▸ Problem statement
For each line of the data below, test for "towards". Report only the number of lines that pass.

▸ Information shown
☆ ☆ ☆ ☆ ☆ ☆ ☆

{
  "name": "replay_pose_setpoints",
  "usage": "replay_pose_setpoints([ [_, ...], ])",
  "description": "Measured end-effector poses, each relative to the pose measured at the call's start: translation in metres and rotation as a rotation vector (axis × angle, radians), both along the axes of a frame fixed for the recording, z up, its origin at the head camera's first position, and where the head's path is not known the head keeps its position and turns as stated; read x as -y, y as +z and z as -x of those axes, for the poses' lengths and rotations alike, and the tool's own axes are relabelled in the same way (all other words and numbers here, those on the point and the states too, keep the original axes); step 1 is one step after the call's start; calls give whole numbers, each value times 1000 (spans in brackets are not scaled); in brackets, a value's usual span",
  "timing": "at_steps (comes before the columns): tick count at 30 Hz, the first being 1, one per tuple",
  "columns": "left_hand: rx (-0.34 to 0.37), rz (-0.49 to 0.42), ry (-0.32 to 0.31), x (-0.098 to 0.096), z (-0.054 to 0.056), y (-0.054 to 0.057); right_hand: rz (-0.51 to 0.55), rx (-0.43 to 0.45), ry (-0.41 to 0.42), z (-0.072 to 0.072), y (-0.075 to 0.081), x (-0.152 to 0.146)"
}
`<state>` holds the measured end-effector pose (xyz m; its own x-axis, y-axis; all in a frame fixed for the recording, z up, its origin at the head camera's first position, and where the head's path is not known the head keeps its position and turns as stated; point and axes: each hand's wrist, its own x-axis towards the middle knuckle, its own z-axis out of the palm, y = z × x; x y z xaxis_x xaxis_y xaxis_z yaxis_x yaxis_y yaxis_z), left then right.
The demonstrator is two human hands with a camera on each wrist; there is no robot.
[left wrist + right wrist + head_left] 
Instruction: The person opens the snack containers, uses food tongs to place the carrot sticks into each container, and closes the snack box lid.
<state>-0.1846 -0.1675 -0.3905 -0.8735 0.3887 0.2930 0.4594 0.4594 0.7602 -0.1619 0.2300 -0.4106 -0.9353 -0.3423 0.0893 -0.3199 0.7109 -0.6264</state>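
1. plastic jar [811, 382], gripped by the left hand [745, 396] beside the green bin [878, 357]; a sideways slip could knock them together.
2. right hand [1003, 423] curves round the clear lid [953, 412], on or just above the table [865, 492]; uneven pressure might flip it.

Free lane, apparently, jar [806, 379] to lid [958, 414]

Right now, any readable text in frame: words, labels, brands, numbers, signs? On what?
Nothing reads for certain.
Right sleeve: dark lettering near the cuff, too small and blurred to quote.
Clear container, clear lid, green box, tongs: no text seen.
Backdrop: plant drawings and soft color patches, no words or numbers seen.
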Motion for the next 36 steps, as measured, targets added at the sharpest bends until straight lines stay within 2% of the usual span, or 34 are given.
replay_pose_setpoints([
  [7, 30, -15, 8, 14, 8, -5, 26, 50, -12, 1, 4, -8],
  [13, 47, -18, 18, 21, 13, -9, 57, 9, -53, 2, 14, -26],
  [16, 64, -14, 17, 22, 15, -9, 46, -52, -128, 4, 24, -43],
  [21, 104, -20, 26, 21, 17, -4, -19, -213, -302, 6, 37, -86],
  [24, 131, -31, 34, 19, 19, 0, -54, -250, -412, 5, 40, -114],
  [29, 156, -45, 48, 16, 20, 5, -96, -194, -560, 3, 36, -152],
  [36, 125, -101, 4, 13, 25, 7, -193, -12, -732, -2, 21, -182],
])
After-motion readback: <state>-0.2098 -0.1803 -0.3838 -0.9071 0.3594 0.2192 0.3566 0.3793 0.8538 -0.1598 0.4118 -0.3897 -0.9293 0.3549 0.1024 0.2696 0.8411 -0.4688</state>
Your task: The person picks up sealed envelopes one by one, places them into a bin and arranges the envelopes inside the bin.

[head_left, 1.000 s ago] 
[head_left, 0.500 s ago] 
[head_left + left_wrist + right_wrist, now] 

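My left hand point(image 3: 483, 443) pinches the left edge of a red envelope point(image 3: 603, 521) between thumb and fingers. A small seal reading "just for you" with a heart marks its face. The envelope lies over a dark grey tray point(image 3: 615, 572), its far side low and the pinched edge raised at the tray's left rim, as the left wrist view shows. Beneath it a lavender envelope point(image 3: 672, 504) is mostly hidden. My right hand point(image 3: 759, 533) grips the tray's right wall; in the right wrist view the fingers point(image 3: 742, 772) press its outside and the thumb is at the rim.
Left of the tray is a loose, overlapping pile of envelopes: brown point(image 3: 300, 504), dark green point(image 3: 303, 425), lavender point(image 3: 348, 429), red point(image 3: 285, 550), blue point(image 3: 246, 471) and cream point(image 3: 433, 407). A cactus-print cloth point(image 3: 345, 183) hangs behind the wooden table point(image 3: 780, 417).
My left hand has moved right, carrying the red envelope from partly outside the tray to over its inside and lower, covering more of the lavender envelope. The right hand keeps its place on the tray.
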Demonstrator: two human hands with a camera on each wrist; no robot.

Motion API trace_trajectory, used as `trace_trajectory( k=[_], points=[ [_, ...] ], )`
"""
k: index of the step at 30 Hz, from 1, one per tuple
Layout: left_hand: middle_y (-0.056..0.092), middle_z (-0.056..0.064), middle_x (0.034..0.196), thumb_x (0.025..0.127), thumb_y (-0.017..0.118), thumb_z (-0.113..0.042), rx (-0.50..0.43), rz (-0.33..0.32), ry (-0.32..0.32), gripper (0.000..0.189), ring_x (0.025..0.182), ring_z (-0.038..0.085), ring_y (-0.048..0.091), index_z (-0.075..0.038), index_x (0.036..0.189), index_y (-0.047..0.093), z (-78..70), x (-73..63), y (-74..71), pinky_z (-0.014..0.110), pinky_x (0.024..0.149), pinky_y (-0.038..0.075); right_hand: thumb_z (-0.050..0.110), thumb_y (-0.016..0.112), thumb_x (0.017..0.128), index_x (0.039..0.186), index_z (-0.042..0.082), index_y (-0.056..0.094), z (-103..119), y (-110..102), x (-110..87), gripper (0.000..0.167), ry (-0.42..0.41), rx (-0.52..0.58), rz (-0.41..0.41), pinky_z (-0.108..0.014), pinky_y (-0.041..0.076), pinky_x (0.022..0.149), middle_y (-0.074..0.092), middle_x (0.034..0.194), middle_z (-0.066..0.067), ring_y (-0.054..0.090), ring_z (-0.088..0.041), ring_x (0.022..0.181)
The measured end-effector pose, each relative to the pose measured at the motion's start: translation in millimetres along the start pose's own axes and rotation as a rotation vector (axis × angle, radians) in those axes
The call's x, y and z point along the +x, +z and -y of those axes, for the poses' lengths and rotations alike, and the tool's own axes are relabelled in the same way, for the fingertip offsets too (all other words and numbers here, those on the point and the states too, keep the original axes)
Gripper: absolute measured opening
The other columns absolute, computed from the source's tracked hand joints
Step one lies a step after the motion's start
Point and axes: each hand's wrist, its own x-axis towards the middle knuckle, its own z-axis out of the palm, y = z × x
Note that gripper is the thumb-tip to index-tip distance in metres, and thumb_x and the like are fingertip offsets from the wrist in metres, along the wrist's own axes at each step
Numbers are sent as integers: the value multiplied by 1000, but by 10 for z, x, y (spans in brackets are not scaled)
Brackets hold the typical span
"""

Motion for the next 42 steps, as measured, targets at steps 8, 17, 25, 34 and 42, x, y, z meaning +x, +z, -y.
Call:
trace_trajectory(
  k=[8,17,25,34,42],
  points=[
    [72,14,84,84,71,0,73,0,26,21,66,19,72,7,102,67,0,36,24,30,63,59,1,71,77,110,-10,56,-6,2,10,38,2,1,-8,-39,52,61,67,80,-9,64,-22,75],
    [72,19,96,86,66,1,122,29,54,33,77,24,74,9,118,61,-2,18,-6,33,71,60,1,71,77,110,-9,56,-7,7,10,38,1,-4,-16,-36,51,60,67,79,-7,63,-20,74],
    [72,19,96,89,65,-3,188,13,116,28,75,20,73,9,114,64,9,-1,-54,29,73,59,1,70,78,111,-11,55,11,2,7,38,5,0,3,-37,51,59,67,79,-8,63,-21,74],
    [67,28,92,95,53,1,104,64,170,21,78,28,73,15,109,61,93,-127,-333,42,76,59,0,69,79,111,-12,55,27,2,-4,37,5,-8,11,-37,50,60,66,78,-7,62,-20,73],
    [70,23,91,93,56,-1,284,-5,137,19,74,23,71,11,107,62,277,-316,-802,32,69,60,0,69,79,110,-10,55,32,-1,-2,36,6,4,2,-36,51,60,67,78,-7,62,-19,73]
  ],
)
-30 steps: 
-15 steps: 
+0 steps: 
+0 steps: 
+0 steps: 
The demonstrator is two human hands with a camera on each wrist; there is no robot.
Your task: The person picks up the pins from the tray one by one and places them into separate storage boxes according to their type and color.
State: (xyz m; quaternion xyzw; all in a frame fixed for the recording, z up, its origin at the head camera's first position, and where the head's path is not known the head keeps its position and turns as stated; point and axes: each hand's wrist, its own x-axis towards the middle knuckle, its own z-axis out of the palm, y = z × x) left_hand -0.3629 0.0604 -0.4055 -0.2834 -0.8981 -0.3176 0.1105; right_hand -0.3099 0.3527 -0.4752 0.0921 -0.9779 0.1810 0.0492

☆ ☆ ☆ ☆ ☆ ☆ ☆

▸ Your response
3